### What you have to do
Please retype the listing below exactly, from its opening line through the line where "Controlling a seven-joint" appears.

━━ Provided material

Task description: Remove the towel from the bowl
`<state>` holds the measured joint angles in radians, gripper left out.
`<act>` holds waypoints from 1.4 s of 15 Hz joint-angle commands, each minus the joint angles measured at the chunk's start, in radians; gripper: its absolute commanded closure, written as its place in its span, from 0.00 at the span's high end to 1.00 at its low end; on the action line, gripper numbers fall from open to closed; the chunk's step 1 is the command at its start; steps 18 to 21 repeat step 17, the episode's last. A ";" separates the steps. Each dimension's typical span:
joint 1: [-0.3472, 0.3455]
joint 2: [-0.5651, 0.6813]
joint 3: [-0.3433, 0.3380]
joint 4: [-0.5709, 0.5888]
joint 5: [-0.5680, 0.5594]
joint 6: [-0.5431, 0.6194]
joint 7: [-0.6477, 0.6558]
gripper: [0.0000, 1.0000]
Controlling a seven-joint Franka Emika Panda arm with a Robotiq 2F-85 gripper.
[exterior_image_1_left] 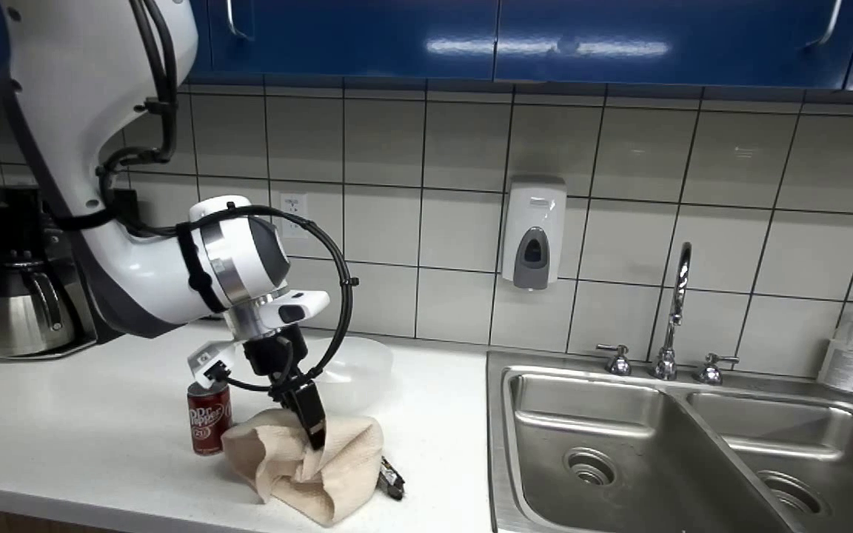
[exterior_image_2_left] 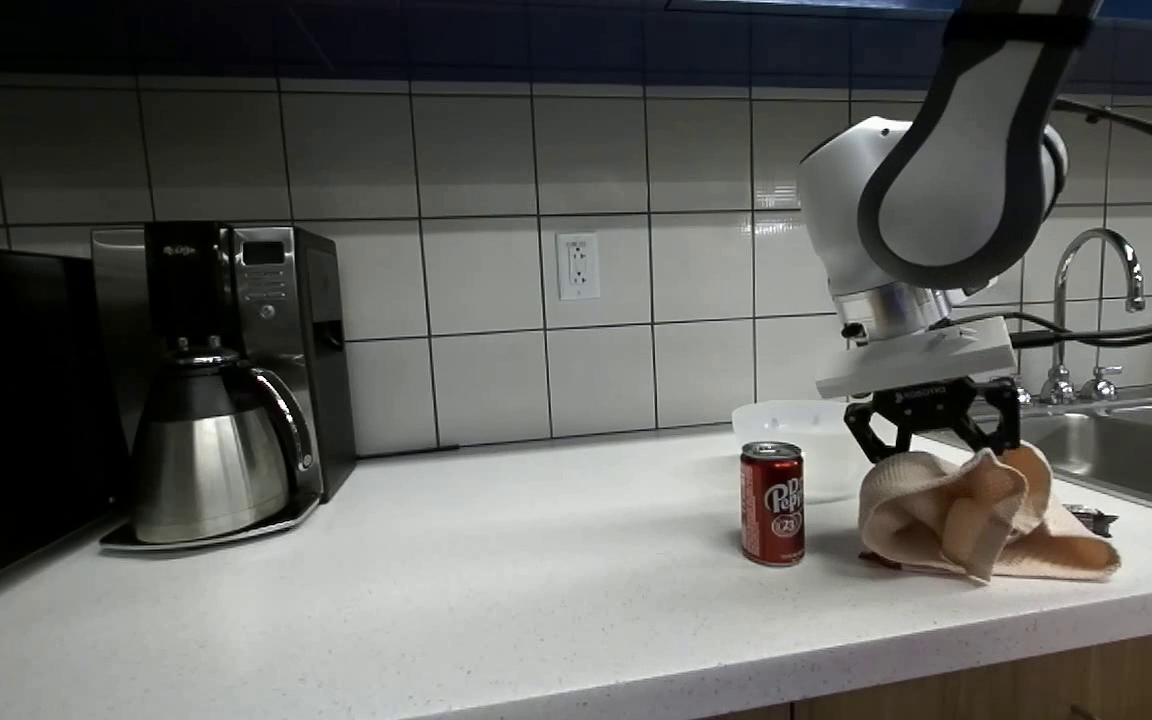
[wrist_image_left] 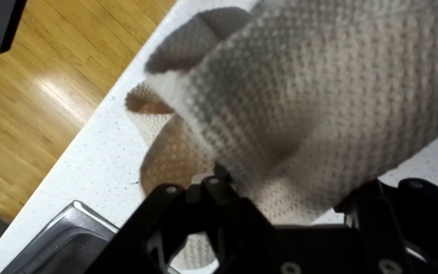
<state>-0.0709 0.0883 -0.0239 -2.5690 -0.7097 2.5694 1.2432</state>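
Towel (exterior_image_2_left: 986, 520), beige and crumpled, lies on the counter (exterior_image_2_left: 536, 580) beneath the claw (exterior_image_2_left: 944, 453), folds rising between its parted fingers (exterior_image_1_left: 309, 409); white bowl (exterior_image_1_left: 369, 370) on the far side, soda can (exterior_image_2_left: 772, 510) left.

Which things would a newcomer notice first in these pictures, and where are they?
Probably the white robot arm, its gripper pointing down at a crumpled peach towel on the counter. Next, the red Dr Pepper can near the towel and the blue cabinets above the tiled wall.

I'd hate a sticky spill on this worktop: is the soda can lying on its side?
No, in an exterior view the Dr Pepper can stands upright on the white counter near the towel.
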 commanded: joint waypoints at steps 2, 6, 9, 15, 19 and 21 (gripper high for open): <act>0.007 -0.157 -0.016 -0.016 0.222 -0.090 -0.272 0.99; 0.003 -0.333 -0.015 -0.049 0.371 -0.238 -0.515 1.00; -0.002 -0.452 -0.011 -0.054 0.452 -0.404 -0.657 1.00; -0.033 -0.446 0.020 -0.028 0.449 -0.441 -0.657 1.00; -0.032 -0.427 0.021 -0.028 0.448 -0.436 -0.656 1.00; -0.032 -0.427 0.021 -0.028 0.448 -0.436 -0.656 1.00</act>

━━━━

### Solution to the problem
Task description: Remove the towel from the bowl
`<state>` holds the measured joint angles in radians, gripper left out.
`<act>` holds waypoints from 1.4 s of 15 Hz joint-angle commands, each minus the joint angles measured at the chunk's start, in radians; gripper: its absolute commanded closure, written as its place in its span, from 0.00 at the span's high end to 1.00 at its low end; on the action line, gripper numbers fall from open to closed; the chunk's step 1 is the command at its start; steps 18 to 21 repeat step 17, the episode's last. A ";" separates the steps. Each dimension's typical span:
joint 1: [-0.3472, 0.3455]
joint 2: [-0.5651, 0.6813]
joint 3: [-0.3433, 0.3380]
joint 4: [-0.5709, 0.5888]
joint 5: [-0.5680, 0.5594]
joint 6: [-0.5431, 0.6194]
joint 7: [-0.6477, 0.6558]
gripper: [0.0000, 1.0000]
Controlling a seven-joint Franka Emika Panda arm with a Robotiq 2F-85 gripper.

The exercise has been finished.